WORK TASK: Would you retype every entry that follows without altering a word?

*** DATA UNDER STUDY Section Begins ***

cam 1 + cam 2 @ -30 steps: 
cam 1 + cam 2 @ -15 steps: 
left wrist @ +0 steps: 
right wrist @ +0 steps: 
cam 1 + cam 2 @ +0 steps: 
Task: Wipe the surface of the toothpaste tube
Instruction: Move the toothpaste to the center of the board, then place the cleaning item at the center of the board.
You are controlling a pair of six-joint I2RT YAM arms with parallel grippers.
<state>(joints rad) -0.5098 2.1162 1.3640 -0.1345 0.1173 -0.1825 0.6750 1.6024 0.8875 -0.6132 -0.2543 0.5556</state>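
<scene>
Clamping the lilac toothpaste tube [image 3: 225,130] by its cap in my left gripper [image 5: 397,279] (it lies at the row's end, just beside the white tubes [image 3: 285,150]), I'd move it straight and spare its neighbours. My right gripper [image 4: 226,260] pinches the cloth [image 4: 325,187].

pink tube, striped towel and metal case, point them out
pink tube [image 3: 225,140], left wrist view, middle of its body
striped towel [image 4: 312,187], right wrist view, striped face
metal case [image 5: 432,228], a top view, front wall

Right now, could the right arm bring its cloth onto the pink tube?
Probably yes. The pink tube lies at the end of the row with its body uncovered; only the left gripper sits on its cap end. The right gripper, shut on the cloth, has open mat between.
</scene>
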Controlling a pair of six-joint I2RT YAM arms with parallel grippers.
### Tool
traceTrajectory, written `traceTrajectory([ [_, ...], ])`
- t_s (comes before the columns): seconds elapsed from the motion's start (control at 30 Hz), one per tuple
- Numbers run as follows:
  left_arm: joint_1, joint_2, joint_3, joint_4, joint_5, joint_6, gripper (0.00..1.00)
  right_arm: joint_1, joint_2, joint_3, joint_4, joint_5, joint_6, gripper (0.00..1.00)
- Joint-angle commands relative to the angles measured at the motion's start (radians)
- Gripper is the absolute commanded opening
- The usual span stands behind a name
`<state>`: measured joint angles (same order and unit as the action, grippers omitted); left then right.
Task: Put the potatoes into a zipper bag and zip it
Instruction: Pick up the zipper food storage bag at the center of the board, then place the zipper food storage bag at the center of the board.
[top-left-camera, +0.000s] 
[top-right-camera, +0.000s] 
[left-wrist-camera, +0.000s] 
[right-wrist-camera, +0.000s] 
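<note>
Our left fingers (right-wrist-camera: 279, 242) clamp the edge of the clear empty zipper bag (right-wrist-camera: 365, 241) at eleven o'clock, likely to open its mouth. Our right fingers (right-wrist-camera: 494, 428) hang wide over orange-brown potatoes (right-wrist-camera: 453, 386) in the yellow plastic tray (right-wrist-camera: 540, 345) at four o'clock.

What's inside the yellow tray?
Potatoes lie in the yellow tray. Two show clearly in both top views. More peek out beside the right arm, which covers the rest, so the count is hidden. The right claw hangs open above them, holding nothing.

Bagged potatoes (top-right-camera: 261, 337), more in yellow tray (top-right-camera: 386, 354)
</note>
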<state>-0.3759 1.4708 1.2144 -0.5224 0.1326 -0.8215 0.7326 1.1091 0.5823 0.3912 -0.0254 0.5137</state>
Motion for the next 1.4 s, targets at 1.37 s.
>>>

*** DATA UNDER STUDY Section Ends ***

SOLUTION:
cam 1 + cam 2 @ -30 steps: 
cam 1 + cam 2 @ -15 steps: 
left wrist @ +0 steps: 
right wrist @ +0 steps: 
cam 1 + cam 2 @ +0 steps: 
Task: Wipe the surface of the toothpaste tube
Instruction: Move the toothpaste to the center of the board, then place the cleaning item at the center of the board.
You are controlling a pair of six-joint I2RT YAM arms with parallel grippers.
<state>(joints rad) -0.5098 2.1162 1.3640 -0.1345 0.1173 -0.1825 0.6750 1.6024 0.8875 -0.6132 -0.2543 0.5556</state>
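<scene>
Clamping the lilac toothpaste tube [image 3: 225,130] by its cap in my left gripper [image 5: 397,279] (it lies at the row's end, just beside the white tubes [image 3: 285,150]), I'd move it straight and spare its neighbours. My right gripper [image 4: 226,260] pinches the cloth [image 4: 325,187].

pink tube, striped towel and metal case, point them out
pink tube [image 3: 225,140], left wrist view, middle of its body
striped towel [image 4: 312,187], right wrist view, striped face
metal case [image 5: 432,228], a top view, front wall

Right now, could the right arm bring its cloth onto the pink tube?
Probably yes. The pink tube lies at the end of the row with its body uncovered; only the left gripper sits on its cap end. The right gripper, shut on the cloth, has open mat between.
</scene>
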Controlling a pair of six-joint I2RT YAM arms with parallel grippers.
### Tool
traceTrajectory, written `traceTrajectory([ [_, ...], ])`
- t_s (comes before the columns): seconds elapsed from the motion's start (control at 30 Hz), one per tuple
- Numbers run as follows:
  left_arm: joint_1, joint_2, joint_3, joint_4, joint_5, joint_6, gripper (0.00..1.00)
  right_arm: joint_1, joint_2, joint_3, joint_4, joint_5, joint_6, gripper (0.00..1.00)
- Joint-angle commands relative to the angles measured at the motion's start (radians)
- Gripper is the absolute commanded opening
- The usual span stands behind a name
`<state>`: measured joint angles (same order and unit as the action, grippers omitted); left then right.
Task: Put the potatoes into a zipper bag and zip it
Instruction: Pick up the zipper food storage bag at the center of the board, then place the zipper food storage bag at the center of the board.
[top-left-camera, +0.000s] 
[top-right-camera, +0.000s] 
[left-wrist-camera, +0.000s] 
[right-wrist-camera, +0.000s] 
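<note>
Our left fingers (right-wrist-camera: 279, 242) clamp the edge of the clear empty zipper bag (right-wrist-camera: 365, 241) at eleven o'clock, likely to open its mouth. Our right fingers (right-wrist-camera: 494, 428) hang wide over orange-brown potatoes (right-wrist-camera: 453, 386) in the yellow plastic tray (right-wrist-camera: 540, 345) at four o'clock.

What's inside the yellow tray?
Potatoes lie in the yellow tray. Two show clearly in both top views. More peek out beside the right arm, which covers the rest, so the count is hidden. The right claw hangs open above them, holding nothing.

Bagged potatoes (top-right-camera: 261, 337), more in yellow tray (top-right-camera: 386, 354)
</note>
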<state>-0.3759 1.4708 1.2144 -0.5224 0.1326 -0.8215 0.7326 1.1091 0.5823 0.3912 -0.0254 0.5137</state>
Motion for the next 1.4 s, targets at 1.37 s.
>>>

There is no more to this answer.